Your goal:
Return only the stretch of the material below that begins with the line containing "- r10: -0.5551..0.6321" and ends with the line containing "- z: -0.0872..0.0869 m", exactly; both of those lines belong to it.

Information:
==================================================
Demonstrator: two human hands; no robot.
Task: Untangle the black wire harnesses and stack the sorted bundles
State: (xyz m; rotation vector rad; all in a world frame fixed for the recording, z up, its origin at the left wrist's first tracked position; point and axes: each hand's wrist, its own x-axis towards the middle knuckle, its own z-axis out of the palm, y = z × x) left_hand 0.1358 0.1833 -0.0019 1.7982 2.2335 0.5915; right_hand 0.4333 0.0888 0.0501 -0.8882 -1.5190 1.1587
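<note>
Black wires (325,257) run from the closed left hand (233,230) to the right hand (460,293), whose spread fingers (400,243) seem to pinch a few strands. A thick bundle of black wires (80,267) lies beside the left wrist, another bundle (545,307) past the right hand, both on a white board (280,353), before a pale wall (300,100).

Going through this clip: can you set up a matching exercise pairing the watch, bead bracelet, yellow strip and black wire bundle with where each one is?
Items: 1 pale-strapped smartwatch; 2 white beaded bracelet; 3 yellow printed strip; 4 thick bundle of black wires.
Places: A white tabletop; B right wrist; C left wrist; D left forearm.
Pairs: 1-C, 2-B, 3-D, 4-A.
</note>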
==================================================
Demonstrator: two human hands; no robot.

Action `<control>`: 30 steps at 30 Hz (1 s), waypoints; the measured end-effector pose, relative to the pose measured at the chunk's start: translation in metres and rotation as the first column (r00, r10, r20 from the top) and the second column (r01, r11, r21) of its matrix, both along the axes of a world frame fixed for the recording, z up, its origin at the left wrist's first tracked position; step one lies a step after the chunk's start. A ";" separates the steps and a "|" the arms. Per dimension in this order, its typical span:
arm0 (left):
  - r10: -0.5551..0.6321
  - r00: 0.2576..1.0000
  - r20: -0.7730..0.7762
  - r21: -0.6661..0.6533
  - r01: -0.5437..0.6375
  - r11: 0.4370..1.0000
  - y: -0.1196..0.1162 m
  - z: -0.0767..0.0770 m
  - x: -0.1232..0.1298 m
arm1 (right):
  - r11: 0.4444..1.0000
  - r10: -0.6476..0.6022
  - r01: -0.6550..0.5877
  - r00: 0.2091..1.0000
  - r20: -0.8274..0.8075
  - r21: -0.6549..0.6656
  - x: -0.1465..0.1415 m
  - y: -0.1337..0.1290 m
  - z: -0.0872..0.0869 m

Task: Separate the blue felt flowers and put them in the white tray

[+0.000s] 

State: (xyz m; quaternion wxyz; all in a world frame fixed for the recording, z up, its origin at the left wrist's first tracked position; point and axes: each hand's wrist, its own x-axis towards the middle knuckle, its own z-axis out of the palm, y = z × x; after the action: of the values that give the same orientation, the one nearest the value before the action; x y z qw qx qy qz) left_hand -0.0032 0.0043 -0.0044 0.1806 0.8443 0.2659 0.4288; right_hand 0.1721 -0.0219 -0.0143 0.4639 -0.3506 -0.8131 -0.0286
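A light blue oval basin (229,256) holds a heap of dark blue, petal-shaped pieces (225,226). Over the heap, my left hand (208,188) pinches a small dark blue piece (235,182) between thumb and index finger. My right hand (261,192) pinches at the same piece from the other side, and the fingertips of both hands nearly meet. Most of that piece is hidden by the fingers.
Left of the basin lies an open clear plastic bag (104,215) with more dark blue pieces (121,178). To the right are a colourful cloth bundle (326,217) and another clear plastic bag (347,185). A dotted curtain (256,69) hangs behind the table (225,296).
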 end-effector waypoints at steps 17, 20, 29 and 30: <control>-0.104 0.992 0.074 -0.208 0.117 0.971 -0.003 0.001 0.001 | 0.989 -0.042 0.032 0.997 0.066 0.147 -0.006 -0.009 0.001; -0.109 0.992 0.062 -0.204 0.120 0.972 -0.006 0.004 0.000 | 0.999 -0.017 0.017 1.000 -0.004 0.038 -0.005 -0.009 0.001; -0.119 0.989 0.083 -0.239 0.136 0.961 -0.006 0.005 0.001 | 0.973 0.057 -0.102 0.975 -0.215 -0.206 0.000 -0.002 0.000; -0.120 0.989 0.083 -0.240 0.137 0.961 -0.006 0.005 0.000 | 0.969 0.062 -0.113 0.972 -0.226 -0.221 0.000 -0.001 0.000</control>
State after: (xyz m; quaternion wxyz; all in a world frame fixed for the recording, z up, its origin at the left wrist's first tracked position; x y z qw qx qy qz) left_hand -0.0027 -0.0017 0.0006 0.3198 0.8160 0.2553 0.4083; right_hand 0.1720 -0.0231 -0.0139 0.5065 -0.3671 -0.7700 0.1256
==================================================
Response area:
  - r10: -0.5551..0.6321
  - r00: 0.2576..1.0000
  - r20: -0.7730..0.7762
  - r21: -0.6661..0.6533
  - r01: -0.5437..0.6375
  - r11: 0.4370..1.0000
  - y: -0.1196..0.1162 m
  - z: -0.0767..0.0770 m
  - x: -0.1232..0.1298 m
arm1 (right):
  - r11: 0.4444..1.0000
  - r10: -0.6476..0.6022
  - r01: -0.6550..0.5877
  - r00: 0.2091..1.0000
  - r20: -0.8274..0.8075
  - r21: -0.6549..0.6656
  - x: -0.1465..0.1415 m
  - y: -0.1337..0.1290 m
  - z: -0.0872..0.0869 m

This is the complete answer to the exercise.